[Info-vax] IBM nearing deal to acquire Red Hat

Stephen Hoffman seaohveh at hoffmanlabs.invalid
Tue Apr 30 12:14:27 EDT 2019


On 2019-04-30 11:52:54 +0000, IanD said:

> I never worked on machines with Galaxy enabled but didn't they give you 
> the ability to expand memory in fight?

Galaxy instances (guests) could acquire memory from a pool of 
unallocated memory, but there was no way to release that memory short 
of shutting down the instance.

> Hmmm, now that I think more about VMS and memory parameters that sounds 
> like a silly question but it's been a very long time since I looked at 
> Galaxy stuff so I'll let the silly question stay
> 
> I don't think VMware allows for dynamic memory alteration on a running 
> instance does it?
> 
> If the above question for Galaxy is no, then Galaxy probably offers no 
> advantage

It's possible to point to the lack of a hypervisor—Galaxy used SRM as 
its coordination—but that's a fairly arcane difference.

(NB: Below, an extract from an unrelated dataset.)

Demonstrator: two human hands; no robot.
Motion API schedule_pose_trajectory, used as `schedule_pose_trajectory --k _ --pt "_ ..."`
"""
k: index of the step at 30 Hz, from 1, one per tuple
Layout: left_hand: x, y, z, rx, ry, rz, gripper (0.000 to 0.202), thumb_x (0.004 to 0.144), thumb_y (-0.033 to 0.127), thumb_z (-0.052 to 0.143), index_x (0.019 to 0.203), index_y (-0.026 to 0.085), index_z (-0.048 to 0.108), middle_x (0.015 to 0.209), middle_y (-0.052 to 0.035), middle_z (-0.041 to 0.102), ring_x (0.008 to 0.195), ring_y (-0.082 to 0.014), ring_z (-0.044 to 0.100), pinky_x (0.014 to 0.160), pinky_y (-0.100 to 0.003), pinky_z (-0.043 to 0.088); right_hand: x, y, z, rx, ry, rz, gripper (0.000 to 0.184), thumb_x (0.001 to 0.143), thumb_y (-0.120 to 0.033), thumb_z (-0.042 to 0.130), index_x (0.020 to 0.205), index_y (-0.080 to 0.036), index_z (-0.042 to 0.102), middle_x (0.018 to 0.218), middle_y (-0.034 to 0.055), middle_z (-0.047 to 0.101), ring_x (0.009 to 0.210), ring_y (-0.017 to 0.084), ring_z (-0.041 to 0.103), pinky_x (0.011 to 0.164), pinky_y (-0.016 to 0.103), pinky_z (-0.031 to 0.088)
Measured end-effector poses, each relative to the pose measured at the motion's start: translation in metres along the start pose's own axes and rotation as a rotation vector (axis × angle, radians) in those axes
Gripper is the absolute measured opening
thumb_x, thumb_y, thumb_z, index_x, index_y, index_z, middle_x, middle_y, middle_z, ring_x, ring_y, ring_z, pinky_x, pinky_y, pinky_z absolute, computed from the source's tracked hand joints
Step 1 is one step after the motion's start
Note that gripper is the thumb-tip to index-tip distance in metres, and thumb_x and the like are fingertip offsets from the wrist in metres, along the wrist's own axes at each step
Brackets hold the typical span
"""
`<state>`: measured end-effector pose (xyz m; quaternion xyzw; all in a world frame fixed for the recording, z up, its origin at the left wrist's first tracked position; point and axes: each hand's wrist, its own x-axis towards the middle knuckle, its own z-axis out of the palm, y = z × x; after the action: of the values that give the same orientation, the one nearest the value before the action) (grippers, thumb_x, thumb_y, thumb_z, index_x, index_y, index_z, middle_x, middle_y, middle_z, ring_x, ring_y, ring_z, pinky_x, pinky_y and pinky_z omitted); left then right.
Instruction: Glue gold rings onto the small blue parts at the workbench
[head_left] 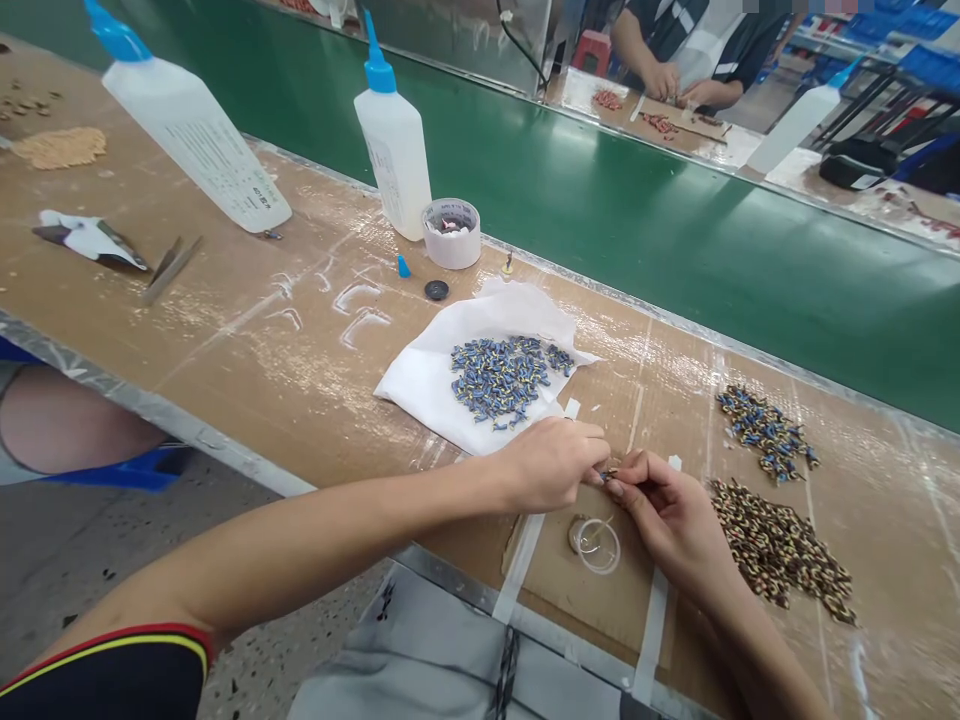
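Observation:
My left hand point(556, 460) is closed, thumb and forefinger pinched together. Facing it, my right hand point(671, 505) pinches a tiny blue and dark piece point(608, 476). The fingertips of both hands meet around this piece, so its exact shape is hidden. Beyond my left hand, many small blue-and-yellow pieces point(499, 378) lie on a white sheet point(420, 385). To the right of my right hand sit a heap of brown-and-yellow pieces point(780, 545) and a smaller heap of brown pieces with blue parts point(766, 430). Below my hands is a small clear round cup point(598, 546).
Two white bottles with blue nozzles, one tilted point(199, 145) and one nearer the middle point(394, 150), stand beside a tape roll point(452, 235). Tweezers point(171, 272) lie left. A green belt point(637, 200) runs behind; across it a person point(679, 60) works. Another person's leg point(75, 415) shows left.

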<state>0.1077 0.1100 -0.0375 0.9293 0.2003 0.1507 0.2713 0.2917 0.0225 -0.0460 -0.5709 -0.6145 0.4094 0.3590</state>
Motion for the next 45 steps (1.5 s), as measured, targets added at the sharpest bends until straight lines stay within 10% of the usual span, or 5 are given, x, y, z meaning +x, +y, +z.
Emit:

SRM posted a subset hardware configuration to the instances (guests), 
and the instances then cooperated.

Galaxy lacked enforcement against rogue or malicious accesses.  Keeping 
guests from stomping on each other is hard.  See efforts such as SGX 
and TrustZone, and see Qubes.  
http://www.cs.wayne.edu/fengwei/paper/sgxsev-hasp18.pdf  
https://www.qubes-os.org Etc.

Galaxy was never able to virtualize processors or memory or other 
resources.  IBM VM and other hypervisors have been offering that for 
many years.

The current equivalent would involve presenting subset ACPI data.  
Which is what hypervisors provide to the guests.